Dataset extract:
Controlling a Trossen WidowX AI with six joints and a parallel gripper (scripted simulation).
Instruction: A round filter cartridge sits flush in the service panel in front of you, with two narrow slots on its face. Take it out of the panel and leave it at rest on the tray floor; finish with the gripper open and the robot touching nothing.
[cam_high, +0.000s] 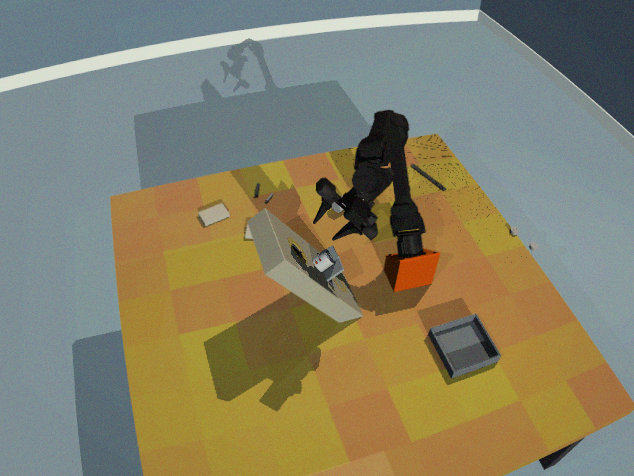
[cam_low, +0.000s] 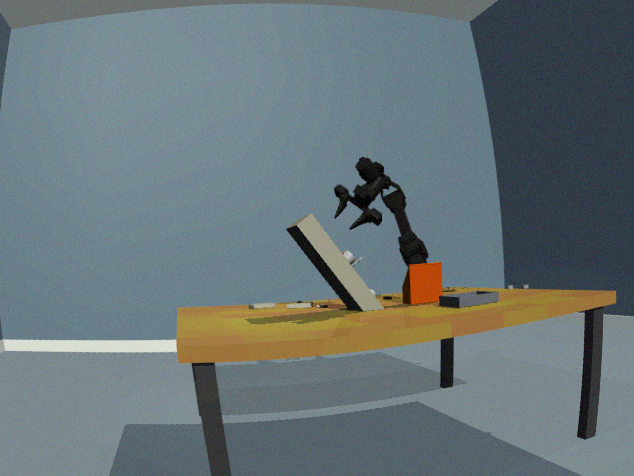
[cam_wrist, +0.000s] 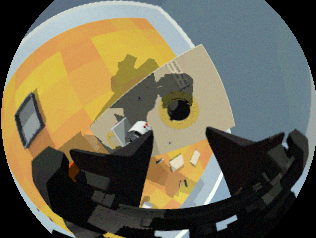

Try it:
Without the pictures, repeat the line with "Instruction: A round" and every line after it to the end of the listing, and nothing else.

Written answer:
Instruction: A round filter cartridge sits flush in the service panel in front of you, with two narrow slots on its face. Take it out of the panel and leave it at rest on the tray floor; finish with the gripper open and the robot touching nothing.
[cam_high, +0.000s] 
[cam_low, +0.000s] 
[cam_wrist, +0.000s] 

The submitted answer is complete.